[WHAT TO WORK ON]
An exact reproduction of all the data is needed, with no images in it.

[INFORMATION SHOWN]
..............................

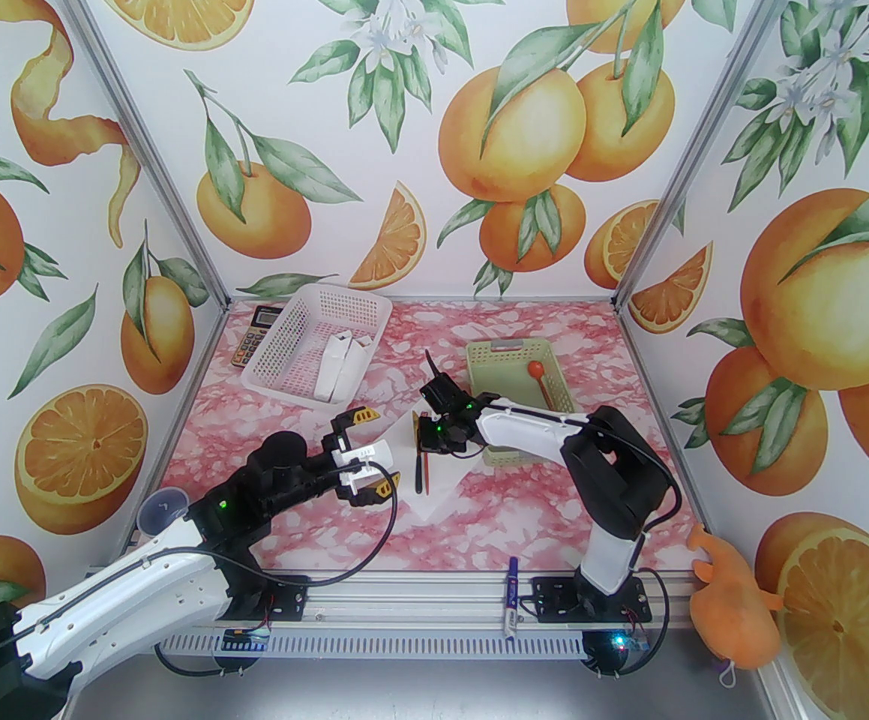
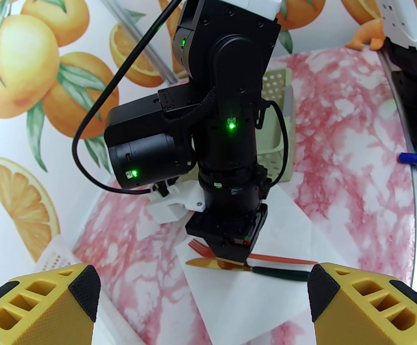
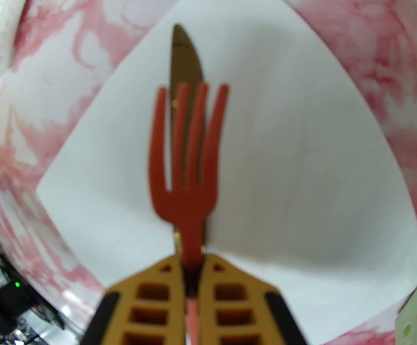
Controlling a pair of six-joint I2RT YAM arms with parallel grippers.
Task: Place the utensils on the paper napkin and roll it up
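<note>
Placement of the utensils is proceeding on the pink marbled table [image 1: 524,507], where the paper napkin [image 1: 445,488] is lying flat as a diamond near the middle. The left gripper [image 1: 382,447] is hovering just beside the napkin's left edge, jaws spread wide and gripping nothing. The right gripper [image 3: 193,261] is pinching the fork [image 3: 188,156] by its neck, jaws almost closed, and is holding it over the knife [image 3: 185,56] lying on the napkin. Whether the fork is touching the paper cannot be told. What looks like a spoon [image 1: 535,367] is sitting in the green basket [image 1: 473,361], so rolling is probably not due yet. The next move is likely calling for lowering the fork beside the knife and releasing it without dragging the paper.
</note>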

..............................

[ANSWER SPACE]
Controlling a pair of six-joint I2RT YAM arms with parallel grippers.
Task: Place the utensils on the paper napkin and roll it up
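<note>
Placement of the utensils is proceeding on the pink marbled table [image 1: 524,507], where the paper napkin [image 1: 445,488] is lying flat as a diamond near the middle. The left gripper [image 1: 382,447] is hovering just beside the napkin's left edge, jaws spread wide and gripping nothing. The right gripper [image 3: 193,261] is pinching the fork [image 3: 188,156] by its neck, jaws almost closed, and is holding it over the knife [image 3: 185,56] lying on the napkin. Whether the fork is touching the paper cannot be told. What looks like a spoon [image 1: 535,367] is sitting in the green basket [image 1: 473,361], so rolling is probably not due yet. The next move is likely calling for lowering the fork beside the knife and releasing it without dragging the paper.
</note>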

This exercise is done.